21st May 2024 15 minutes read

SQL Window Functions Guide

window functions

Table of Contents

The Syntax of SQL Window Functions
Common SQL Window Functions
SQL Window Functions Examples
Window Functions vs. GROUP BY and Aggregate Functions
Advanced SQL Window Function Usage
Common Problems with SQL Window Functions
Additional Resources for Practicing SQL Window Functions

Every data analyst can benefit from knowing SQL window functions. They up your data analysis game and open doors to analyzing data on an entirely new level. This article is your starting point for the world of SQL window functions.

SQL window functions allow you to show all the data rows and their aggregate values at the same time. Sounds a bit like GROUP BY on steroids, doesn’t it? It doesn’t stop there. As window functions perform various calculations across the set of rows, they also allow datasets to be divided into subsets. They help you easily rank data, aggregate it, calculate differences between different periods (e.g., profit increase/decrease between two months/quarters/years), and find cumulative sums, running totals, moving averages, etc.

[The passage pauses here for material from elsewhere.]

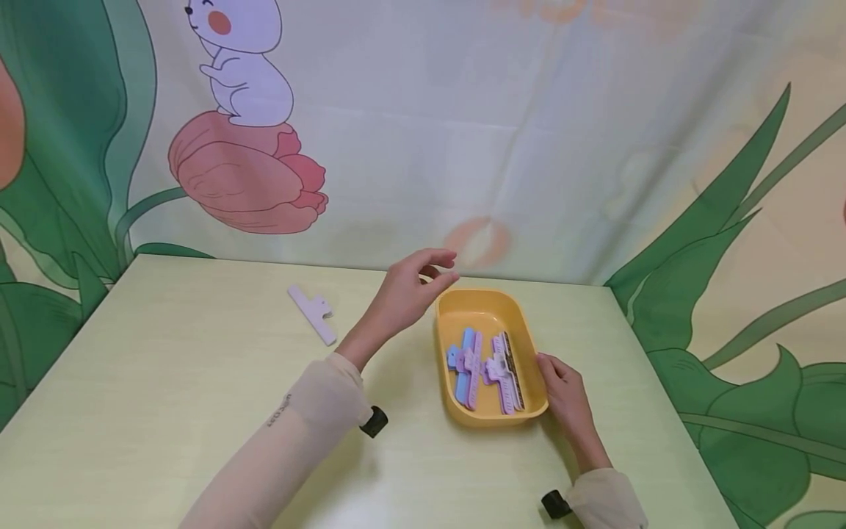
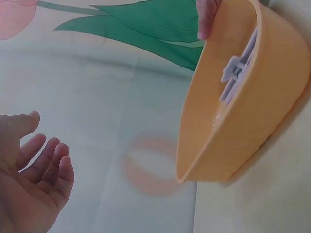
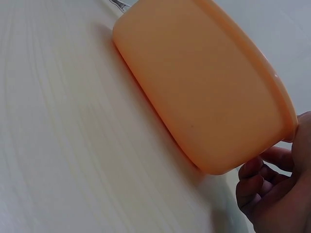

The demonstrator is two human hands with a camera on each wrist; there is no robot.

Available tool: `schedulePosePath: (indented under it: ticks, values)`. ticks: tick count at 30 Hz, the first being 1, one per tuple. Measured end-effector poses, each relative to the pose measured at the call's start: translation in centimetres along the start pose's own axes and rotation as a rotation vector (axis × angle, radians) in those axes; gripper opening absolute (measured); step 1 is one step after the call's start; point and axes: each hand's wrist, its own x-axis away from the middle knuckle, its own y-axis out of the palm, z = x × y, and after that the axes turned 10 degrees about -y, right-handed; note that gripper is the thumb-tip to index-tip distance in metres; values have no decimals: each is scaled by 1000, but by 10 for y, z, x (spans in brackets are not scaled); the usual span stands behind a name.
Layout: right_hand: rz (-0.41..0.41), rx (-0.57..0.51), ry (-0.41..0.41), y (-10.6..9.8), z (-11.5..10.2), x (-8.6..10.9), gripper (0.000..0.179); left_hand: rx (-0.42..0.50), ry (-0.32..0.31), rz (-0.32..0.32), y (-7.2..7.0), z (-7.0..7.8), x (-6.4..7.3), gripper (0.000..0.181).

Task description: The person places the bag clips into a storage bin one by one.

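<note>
A yellow plastic tray (image 1: 485, 422) stands on the table, its rim and outer wall also showing in the right wrist view. Inside lie a blue bag clip (image 1: 465, 364), purple ones beside it and a dark-patterned one (image 1: 513, 371). My left hand (image 1: 413, 290) hovers past the tray's far left corner, apart from it, fingers loosely bent and holding nothing. At the tray's right rim my right hand (image 1: 565, 389) grips the edge, thumb over the rim and fingers (image 3: 252, 187) curled below it. A pale lilac bag clip (image 1: 312, 316) lies on the table left of the left forearm.
The light wooden table (image 1: 165, 411) reaches back to a printed curtain (image 1: 410, 132) hanging behind it. Black wrist cameras (image 1: 374, 422) are strapped at both sleeves.
</note>
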Motion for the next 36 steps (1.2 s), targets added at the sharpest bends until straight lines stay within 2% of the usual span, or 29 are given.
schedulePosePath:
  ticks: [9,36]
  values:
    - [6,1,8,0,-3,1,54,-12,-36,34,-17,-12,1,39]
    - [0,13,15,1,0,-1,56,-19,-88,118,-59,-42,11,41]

Window functions are a complex topic, but learning them is much easier with our Window Functions course. It’s an interactive course with 218 exercises that provide systematic learning with plenty of coding. You’ll learn all about essential window function clauses – e.g. OVER(), ORDER BY, and PARTITION BY – and what a window frame is. Then, you’ll learn how to use all that in the context of different window functions.

After learning, it’s time for practice (which is also learning). Our Window Functions Practice Set gives you 100 additional interactive exercises so you can really get comfortable putting your knowledge to work.

The Syntax of SQL Window Functions

Window functions get their name from a window frame, which is a set of rows related to the current row.

To perform a window function operation on the window frame, you need to know general window function syntax:

SELECT column_1,
       column_2,
	<window_function> OVER(PARTITION BY … ORDER BY … <window_frame>) AS column_alias
FROM table;

There are several essential parts of this syntax that require explaining:

OVER clause: This is the mandatory clause required to define a window frame. For example, you would recognize SUM(order_value) OVER() as a SUM() window function. Without OVER(), this is just a regular SUM() aggregate function.
PARTITION BY: This is an optional clause for partitioning the dataset, i.e. dividing it into subsets. This lets you apply a window function to each partition separately. If this clause is omitted, then the whole result set is one partition.
ORDER BY: This optional clause (for some window functions) is used for specifying the order of rows in a window frame. If you omit this clause, then the order of the rows in the window frame will be arbitrary.
<window_frame>: This defines the upper and lower bounds of a window frame. Two important clauses used for that are ROWS and RANGE. ROWS defines the number of rows that precede and follow the current row. The RANGE clause defines the range of rows based on their value compared to the current row. You can learn more in our article about the differences between ROWS and RANGE. This part of the syntax is usually omitted, as the default window frame is what users most often need.

The default window frame, in this case, depends on whether you use the ORDER BY clause in OVER(). If you do, then the frame is all the current row and all the rows before it in the current partition. If you don’t specify ORDER BY, the window frame is the current row and all the rows preceding and following it in the current partition. In the second case, the window frame is basically the whole dataset – or the whole partition, if you’re also using PARTITION BY.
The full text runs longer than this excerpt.